I didn't realize, I assumed it was some just layer of obfuscation, but I thought it might be at least some.
[01:11:08] Speaker B: Yeah, I did too. I assumed they had something created some kind of like I assume they'd created some kind of like cross chain lock or something.
[01:11:15] Speaker A: Yeah, that's kind of what happened.
[01:11:16] Speaker B: And that's what tried to actually they tried to do that, I forget the name of it with I think it was the tbtc. And somebody's gonna listen to this, tell me how wrong I am. But somebody tried to do that where it was like actually done cross chain but like somebody was able to exploit it within like two days and like somehow use like legacy transactions or something to like yield the bitcoin back or something. So like. Yeah, not last long such as their.
[01:11:44] Speaker A: Solution so often.
[01:11:48] Speaker B: You know, so they have yet to be able to do it in some kind of like actually legitimate way where it would be like locked by your keys because you'd think it'd be theoretically possible and it probably could be with a, with like a small fork or something. But like maybe even you know, it'd.
[01:12:04] Speaker A: Be cool if somebody figured that out because there'd actually be something to do that. I mean it'd probably be a model for a sidechain.
But that's a big problem. Like that's not something that you're just gonna like code up for a couple of weeks and figure out.
[01:12:18] Speaker B: Yeah, you could lock liquidity somehow without any way to steal it because you got to. Because it's not just for yourself. You're minting this WBTC or whatever, then you're going to trade it to other people. So you're going to somehow be holding Bitcoin that you don't own anymore. As long as they hold the token. Like you said, you should be able.
[01:12:36] Speaker A: To transfer the key without the key changing on Bitcoin.
That's going to be hard to do.
[01:12:44] Speaker B: Yeah.
So to do that in a way which would be actually cool. Is state chains impossible right now?
[01:12:53] Speaker A: Yeah, state chains is actually sort of that kind of model. Exchanging the keys instead of the coins themselves.
[01:13:00] Speaker B: You have to somehow the coins, the Ethereum coin will somehow be able to sign for itself to unlock the Bitcoin because you'd want that Ethereum coin to somehow be the key owner of that Bitcoin.
[01:13:15] Speaker A: Maybe, maybe you could use an attachment to the like you could use the entire Ethereum miners or stakers or whichever the hell is going to exist at whatever point in the future, which nobody knows. But let's say whoever is on Ethereum, you could have the entire Ethereum network be the federated state chain, the state chain federation for moving Bitcoin keys.

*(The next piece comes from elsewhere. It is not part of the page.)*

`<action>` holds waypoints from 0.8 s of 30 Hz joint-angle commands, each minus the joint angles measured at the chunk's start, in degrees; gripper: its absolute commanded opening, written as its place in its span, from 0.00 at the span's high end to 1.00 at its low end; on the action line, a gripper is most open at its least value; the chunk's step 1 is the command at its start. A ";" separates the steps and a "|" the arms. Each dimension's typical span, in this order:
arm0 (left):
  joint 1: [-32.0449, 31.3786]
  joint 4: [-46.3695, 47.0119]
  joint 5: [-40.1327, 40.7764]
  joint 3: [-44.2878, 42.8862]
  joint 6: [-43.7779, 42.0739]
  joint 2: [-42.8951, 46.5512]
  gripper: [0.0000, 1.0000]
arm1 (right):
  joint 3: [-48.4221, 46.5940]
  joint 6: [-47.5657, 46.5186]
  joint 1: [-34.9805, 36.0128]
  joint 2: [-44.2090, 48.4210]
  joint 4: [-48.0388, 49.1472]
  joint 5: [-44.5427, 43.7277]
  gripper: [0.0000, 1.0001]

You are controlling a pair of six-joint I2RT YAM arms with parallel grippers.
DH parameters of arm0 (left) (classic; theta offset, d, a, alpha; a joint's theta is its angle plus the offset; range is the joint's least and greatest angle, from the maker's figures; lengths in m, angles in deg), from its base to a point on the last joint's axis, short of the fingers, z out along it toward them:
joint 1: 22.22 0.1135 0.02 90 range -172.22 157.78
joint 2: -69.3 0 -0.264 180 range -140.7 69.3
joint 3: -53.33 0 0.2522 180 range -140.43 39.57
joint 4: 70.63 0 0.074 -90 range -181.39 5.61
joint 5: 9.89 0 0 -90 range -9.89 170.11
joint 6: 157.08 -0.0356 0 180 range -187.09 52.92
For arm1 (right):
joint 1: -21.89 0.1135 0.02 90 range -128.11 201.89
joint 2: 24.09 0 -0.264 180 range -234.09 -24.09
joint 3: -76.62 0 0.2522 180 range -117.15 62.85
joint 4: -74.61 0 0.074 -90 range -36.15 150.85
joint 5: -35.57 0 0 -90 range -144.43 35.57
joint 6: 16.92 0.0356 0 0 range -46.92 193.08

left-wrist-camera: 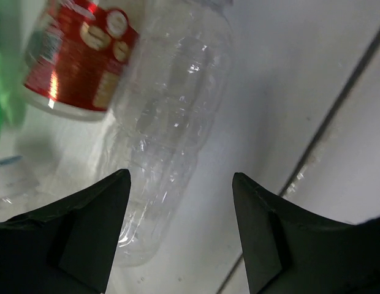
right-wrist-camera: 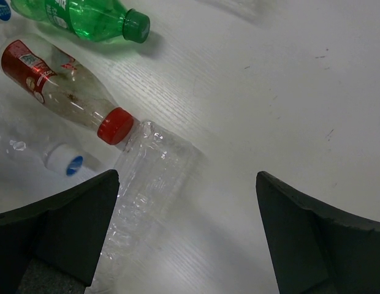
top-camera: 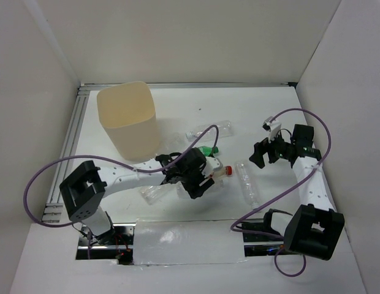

[01:13:45] Speaker B: That would be something that, that comes around to Something, you know, there's so many little facets of this, but Ethereum itself is like, the worst is here's the, oh, you're gonna trigger somebody.
[01:14:02] Speaker A: You trigger somebody so hard.
[01:14:04] Speaker B: This is, this is fame for all.
[01:14:06] Speaker A: The things that you do on it.
[01:14:08] Speaker B: I know, I know.
[01:14:10] Speaker A: Kills me.
[01:14:11] Speaker B: So that's why, you know, that's why I say I'm allowed to shit climb, but my friends aren't, because I don't want their reward centers in their brain getting messed up. They're too new. They haven't drank as much as I have.
[01:14:22] Speaker A: They don't know how to manage their alcoholism. So you can't just don't drink.
[01:14:27] Speaker B: It's like, I can take six shots and drive, no problem, but you better not, damn it.
You know, but, but so the analogy I give with like the Ethereum incentives, how like kind of bad it is, is it would be like as if Netflix allowed you to mine their payment portal. So like you had all these people, like, you know, millions of dollars a day coming in to pay their Netflix bill.
And anybody who gave like, let's just say proof of work hash power to that payment pool, you would get that much percentage of the payment that were being put in that day. So, you know, so if you could imagine if Netflix were like a blockchain thing and get all these people hashing for the percent of that, those payments coming in, that makes sense. But now that's Ethereum, except nobody pays for any of the movies to be hosted and served to people. There's no reward to host all the Netflix content or to create any of the Netflix content.
There's only a reward just there in mind the payments. So why does anybody host terabytes full of like hd, HDR movie content? Somebody has to, otherwise nobody will pay. But nobody wants to. So end up happening is like one guy that basically has the biggest stake does it? And it's very, very, very centralized. And it never will not be centralized because from the very beginning, like, there is no incentive for people to equitably share in like hosting all of these files and running all these programs and doing all these things.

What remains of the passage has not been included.